Alphonsine! Le vieux n’aura pas à lui céder la place. Et lui, Euchariste, n’ira pas le dimanche lui rendre visite au village. Sauf au cimetière, le jour des Morts, avec Mélie... Et avec Alphonsine.
Mélie l’appelle pour qu’il tienne la chaise sur laquelle elle se hisse; et sa main tremblante immobilise le balancier de la pendule, comme cela se doit. Tout juste ce que la mort a fait tout à l’heure au cœur de l’oncle Ephrem. Et dès que s’interrompt ce tic tac qu’on n’entendait pourtant pas, le silence remplit la maison d’une obscurité ouatée, de quelque chose de figé qui semble s’échapper du mort lui-même pour s’infiltrer partout.
Mélie refait le lit, aligne correctement les jambes, tient quelques instants la main sur les yeux pour les clore et noue autour de la tête, pour que la bouche ne baye plus, un grand mouchoir rouge, un des mouchoirs du vieux. Ces offices lui appartiennent: comme dans tous les pays le mort est livré aux mains des femmes. La naissance et la mort.
Euchariste est revenu vers le lit, attiré comme tous les humains par cela qui ne terrifie point les gens simples, mais qui les met face à face avec l’inéluctable mystère des choses. Les bras ballants, il laissa se fixer en lui cette notion nouvelle: l’oncle Ephrem est mort, MORT. L’oncle Ephrem ne coupera plus de bois, ne mangera plus, ne parlera plus. La maison est grande ainsi...
...Alphonsine!...
Sa pensée repart vers les choses de la vie à travers le vent qui siffle, vers les animaux qui attendent; et vers la terre patiente, indifférente à la mort de celui qu’elle a nourri si longtemps et qui va descendre en elle.
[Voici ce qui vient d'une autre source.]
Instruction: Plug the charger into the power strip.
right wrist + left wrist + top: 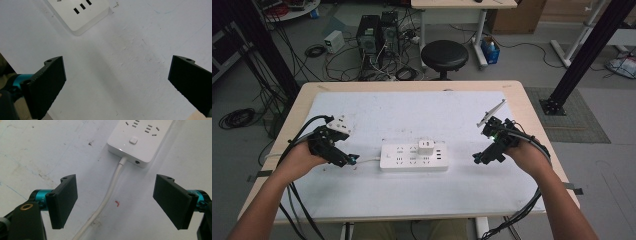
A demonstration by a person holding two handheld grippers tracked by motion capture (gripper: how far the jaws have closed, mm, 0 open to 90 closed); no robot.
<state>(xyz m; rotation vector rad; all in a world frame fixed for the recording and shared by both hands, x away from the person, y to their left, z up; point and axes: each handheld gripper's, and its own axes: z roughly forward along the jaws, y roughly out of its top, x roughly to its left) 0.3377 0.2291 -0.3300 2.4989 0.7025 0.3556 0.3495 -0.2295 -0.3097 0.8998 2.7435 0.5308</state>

Sournoisement la pensée d’Euchariste cherche à s’évader de cette chambre. Pour aussitôt buter le mur noir:
«L’oncle Ephrem est mort.»
Ses yeux reprennent conscience de la figure du mort. Le mouchoir rouge fait penser à une fluxion.
Faut espérer qu’il ne changera pas trop d’ici l’enterrement. Non, c’est l’automne.
...Alphonsine!
Si on se mariait plus vite qu’au printemps ce serait moins dur.
En janvier peut-être.
Faudra en parler à M. le curé.
Pauvre vieux, qui’s’qu’aurait dit ça!